Access is also event driven something you may not be familar with if you have a Pascal, dBase background. With rare exception this means faster with less code.

I've not looked at FM Pro in a couple of years but version five still showed it's origins as a program designed to handle what the name implies, single files. it has some nice features but early on you will run into walls that are very hard to get around. It is not actually an RDMS, has scripting rather than a full blown language and most important is still proccedural. That means you will be writing a *lot* more code.
Unless you are in the very small area where you need cross platform portability it is not worth the effort. If you sold to 8% of the PC market you would be ahead of selling to 100% of the mac market.
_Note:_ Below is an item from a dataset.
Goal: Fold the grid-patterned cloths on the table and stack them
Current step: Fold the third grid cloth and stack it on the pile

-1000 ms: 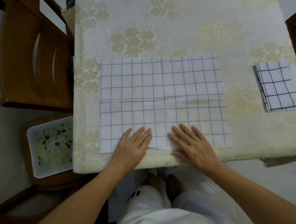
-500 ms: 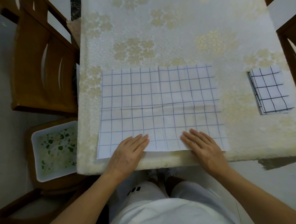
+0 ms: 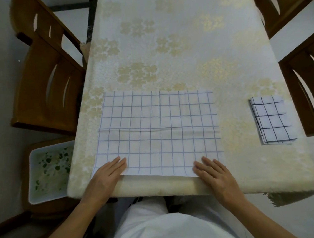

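Presses the spread grid cloth (image 3: 159, 133) flat at its near corners by the desk (image 3: 165, 44) front edge, left grip (image 3: 106, 176) and right grip (image 3: 216, 176) flat-fingered and clasping nothing, probably squaring it for folding, with the folded cloth (image 3: 272, 120) set aside at the right for stacking.

There is a single view, from a camera worn on the person's head. It looks forward and steeply down, so the bench (image 3: 165, 44) runs from its near edge, close under the lens, away toward the top of the frame. The wide angle takes in much: chairs (image 3: 44, 85) at both sides, and the person's own lap (image 3: 169, 229) at the bottom.
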A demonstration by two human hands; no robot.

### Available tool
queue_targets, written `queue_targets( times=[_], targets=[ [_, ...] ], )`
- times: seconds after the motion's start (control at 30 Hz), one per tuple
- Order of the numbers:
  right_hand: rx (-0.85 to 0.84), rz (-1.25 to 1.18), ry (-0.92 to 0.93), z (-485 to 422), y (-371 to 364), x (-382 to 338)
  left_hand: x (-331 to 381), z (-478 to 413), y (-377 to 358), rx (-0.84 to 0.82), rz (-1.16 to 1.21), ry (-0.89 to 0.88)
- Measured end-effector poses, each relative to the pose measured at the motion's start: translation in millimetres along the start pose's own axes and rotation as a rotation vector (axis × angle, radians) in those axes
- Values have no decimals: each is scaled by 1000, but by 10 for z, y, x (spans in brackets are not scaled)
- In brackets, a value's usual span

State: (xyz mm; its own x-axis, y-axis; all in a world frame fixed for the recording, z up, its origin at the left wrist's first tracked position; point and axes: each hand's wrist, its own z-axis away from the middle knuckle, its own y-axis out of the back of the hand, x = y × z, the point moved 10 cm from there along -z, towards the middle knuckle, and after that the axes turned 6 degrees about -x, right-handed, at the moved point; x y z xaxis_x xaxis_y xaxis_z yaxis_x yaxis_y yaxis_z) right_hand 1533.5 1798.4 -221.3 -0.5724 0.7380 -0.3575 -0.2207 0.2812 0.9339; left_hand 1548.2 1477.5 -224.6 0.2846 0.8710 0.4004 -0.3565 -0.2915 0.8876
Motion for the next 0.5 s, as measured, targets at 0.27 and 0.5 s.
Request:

For just the Mac world, you are stuck with FM or 4D (Fourth Dimension) 4D "may" be more powerful and if you have a strong Pascal background you may like it. However it is pretty much a one man operation and some of his stuff is a bit quirky. Some things are very hard to do compared een with FM Pro. I think it's proccedural but may be wrong.

My Access based pharmacy program was used at the local university until the Peoplesoft group became involved. Two years after they switched they were still using my program for features not in the expensive product. The lab had another of my programs and flat refused to switch. They have been using it for almost ten years now.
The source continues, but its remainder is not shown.